The rational aim, then, is to reduce the realm of necessity and increase the realm of freedom. The less time we must devote to activities that are merely means to an end, the more time we can devote to activities that for us are ends in themselves. What those activities are is not a given, and part of living in the realm of freedom is having time to develop or transform our conceptions of what makes life worth living. In the realm of freedom my activities are ends in themselves—including the activity of interrogating what should count as an end in itself—since I pursue the activities on the basis of my commitments rather than because of material need or coercion.
The measure of value is thus different in the realm of freedom than in the realm of necessity. The value of an object or an activity in the realm of freedom is not dire
ctly correlated with the amount of labor time required to produce or maintain it. Rather, the value of an object or an activity depends on my normative commitments. For example, a chapter of the book I am writing does not become more valuable just because I spend a lot of time working on it. In the realm of freedom, the value of my chapter is determined by the degree to which it answers to what I think the chapter ought to be. If I manage to produce a profound argument quickly, it is worth more than a mediocre claim that took me a long time to articulate. Likewise, a love relationship does not become more valuable merely because we spend many years working on it. In the realm of freedom, the value of our relationship is a matter of our commitment to one another and the life we share. For the same reason, the time we spend in the realm of freedom is not normatively understood as a negative “cost” for which we should be compensated. Rather, spending time in the realm of freedom is a value in and for itself. In the realm of freedom, value is not measured by accumulated, dead labor time but by how much time we have to lead our lives. The more free time we have to pursue the activities that matter to us, the wealthier we are.

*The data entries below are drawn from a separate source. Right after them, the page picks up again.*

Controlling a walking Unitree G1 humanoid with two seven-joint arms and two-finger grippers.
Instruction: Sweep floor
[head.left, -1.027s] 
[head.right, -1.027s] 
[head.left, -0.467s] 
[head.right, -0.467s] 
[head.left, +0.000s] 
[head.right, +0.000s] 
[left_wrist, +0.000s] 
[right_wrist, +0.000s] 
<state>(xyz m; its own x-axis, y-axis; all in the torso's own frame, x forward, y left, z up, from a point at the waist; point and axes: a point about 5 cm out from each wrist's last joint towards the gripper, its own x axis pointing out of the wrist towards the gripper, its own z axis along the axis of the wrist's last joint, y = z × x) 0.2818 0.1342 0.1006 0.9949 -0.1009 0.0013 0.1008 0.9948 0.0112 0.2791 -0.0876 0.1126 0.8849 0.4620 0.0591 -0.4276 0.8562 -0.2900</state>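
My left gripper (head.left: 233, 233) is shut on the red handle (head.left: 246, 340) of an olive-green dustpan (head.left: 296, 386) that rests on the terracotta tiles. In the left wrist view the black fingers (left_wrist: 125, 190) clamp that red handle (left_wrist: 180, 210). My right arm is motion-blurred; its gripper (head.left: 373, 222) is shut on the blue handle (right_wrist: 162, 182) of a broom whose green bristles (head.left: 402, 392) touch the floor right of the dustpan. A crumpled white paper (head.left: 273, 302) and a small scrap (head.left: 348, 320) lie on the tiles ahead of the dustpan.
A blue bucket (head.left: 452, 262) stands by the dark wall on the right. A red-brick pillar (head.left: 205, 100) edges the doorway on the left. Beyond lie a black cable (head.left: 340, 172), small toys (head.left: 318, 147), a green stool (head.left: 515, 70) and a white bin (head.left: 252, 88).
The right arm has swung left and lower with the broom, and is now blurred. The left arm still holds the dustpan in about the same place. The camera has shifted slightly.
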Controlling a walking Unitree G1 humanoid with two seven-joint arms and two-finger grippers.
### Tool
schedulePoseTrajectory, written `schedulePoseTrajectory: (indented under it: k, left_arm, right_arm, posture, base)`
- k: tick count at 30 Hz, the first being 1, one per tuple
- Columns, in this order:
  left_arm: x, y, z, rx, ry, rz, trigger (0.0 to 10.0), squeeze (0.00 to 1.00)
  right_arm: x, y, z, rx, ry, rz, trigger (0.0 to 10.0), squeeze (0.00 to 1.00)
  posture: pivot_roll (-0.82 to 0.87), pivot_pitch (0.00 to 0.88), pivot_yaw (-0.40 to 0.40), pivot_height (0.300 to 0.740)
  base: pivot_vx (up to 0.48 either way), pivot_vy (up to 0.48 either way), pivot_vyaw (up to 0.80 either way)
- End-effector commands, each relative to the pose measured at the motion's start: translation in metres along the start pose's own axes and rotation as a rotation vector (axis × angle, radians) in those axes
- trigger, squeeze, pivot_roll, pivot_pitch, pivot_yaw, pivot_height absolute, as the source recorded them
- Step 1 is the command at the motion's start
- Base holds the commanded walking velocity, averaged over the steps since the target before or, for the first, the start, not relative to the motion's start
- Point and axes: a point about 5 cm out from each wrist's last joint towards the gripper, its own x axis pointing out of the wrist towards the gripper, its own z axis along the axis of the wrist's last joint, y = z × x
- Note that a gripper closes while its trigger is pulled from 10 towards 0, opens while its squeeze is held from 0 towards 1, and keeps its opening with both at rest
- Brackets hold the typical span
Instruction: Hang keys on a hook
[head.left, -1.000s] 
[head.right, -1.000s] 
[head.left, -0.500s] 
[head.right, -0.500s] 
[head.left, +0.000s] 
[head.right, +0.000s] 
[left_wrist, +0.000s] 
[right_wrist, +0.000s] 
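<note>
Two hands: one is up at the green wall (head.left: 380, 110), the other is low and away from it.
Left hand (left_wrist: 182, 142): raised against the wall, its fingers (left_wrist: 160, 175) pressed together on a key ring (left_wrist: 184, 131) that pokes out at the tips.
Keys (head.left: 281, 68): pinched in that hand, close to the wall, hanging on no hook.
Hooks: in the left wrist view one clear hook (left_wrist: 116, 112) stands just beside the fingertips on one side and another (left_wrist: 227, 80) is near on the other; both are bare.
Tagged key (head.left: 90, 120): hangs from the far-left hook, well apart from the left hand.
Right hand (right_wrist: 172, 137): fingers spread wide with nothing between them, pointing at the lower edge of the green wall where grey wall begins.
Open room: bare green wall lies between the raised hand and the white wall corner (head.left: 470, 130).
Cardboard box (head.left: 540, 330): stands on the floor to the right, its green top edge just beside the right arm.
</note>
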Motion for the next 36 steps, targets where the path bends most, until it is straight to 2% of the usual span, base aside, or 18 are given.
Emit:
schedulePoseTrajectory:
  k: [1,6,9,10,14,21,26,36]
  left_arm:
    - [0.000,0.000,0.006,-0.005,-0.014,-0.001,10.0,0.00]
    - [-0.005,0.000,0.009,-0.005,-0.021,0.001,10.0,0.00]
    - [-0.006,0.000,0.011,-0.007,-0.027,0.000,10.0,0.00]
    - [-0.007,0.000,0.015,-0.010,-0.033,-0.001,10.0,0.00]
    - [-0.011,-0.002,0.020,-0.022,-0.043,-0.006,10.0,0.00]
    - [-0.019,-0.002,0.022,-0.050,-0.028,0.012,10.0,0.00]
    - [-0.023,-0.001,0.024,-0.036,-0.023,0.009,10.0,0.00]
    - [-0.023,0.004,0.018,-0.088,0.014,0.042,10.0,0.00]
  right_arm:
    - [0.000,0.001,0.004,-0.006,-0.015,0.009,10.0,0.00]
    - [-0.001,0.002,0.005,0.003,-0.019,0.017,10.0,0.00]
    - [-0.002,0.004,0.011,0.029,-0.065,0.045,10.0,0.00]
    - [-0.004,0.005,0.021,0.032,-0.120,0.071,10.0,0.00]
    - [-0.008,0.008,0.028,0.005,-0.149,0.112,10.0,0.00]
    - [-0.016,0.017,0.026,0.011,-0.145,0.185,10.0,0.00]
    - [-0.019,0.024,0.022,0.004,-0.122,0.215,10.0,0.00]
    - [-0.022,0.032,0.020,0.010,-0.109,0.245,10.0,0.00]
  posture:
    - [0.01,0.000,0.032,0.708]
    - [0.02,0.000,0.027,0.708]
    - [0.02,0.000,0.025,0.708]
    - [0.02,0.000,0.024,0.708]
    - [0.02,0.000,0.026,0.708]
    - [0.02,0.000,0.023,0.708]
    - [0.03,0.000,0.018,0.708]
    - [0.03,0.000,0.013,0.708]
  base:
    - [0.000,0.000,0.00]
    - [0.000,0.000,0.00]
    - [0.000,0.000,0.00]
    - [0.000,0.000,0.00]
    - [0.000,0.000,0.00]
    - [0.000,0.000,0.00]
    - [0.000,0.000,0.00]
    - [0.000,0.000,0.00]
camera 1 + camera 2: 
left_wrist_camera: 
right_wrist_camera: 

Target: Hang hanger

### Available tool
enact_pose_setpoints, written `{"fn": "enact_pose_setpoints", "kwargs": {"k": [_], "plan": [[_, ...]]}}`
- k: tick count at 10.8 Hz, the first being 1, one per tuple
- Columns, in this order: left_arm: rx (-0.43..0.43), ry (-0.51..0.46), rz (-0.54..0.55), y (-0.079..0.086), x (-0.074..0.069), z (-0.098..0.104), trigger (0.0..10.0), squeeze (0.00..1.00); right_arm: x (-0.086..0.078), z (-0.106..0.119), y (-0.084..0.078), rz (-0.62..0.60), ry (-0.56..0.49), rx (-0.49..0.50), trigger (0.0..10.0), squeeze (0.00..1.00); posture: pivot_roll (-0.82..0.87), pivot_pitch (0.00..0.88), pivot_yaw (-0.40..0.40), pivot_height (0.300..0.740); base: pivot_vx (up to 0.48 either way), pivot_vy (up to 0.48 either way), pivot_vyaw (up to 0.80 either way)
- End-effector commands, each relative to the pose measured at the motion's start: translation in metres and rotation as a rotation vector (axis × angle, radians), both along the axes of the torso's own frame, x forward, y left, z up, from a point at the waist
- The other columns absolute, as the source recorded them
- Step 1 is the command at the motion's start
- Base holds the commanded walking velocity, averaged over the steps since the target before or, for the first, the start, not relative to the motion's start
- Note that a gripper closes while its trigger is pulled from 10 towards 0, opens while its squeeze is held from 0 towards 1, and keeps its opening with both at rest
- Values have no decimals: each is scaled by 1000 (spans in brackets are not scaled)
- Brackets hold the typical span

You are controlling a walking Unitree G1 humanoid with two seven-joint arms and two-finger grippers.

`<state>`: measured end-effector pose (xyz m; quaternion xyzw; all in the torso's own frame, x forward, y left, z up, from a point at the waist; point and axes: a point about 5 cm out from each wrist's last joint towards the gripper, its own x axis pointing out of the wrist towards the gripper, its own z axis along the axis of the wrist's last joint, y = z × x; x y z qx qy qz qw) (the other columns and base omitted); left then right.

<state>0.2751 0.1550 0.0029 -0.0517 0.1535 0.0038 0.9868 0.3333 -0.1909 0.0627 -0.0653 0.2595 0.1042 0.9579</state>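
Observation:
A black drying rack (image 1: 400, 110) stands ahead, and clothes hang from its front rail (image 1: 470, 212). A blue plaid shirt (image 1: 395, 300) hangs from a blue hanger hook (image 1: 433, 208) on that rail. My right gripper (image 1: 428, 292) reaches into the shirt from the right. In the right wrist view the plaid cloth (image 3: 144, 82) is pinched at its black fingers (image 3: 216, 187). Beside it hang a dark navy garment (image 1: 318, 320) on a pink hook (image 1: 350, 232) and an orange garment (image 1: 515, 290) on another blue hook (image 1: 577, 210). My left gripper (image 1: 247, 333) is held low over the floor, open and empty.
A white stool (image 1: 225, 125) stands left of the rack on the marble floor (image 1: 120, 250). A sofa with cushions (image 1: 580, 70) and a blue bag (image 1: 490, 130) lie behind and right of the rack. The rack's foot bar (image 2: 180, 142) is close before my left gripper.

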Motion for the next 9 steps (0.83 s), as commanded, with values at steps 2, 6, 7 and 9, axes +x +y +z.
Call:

The negative measure of value in the realm of necessity (the cost of labor time) presupposes the positive measure of value in the realm of freedom (the value of having time to pursue the activities that matter to us). The dead labor that serves as the measure of our wealth in the realm of necessity (i.e., the goods and technologies we have secured for our benefit) is valuable only insofar as it reduces our necessary labor time and frees up more time for us to lead our lives. The reason we are better off with a well in the middle of our village is that it gives us more disposable time for other pursuits.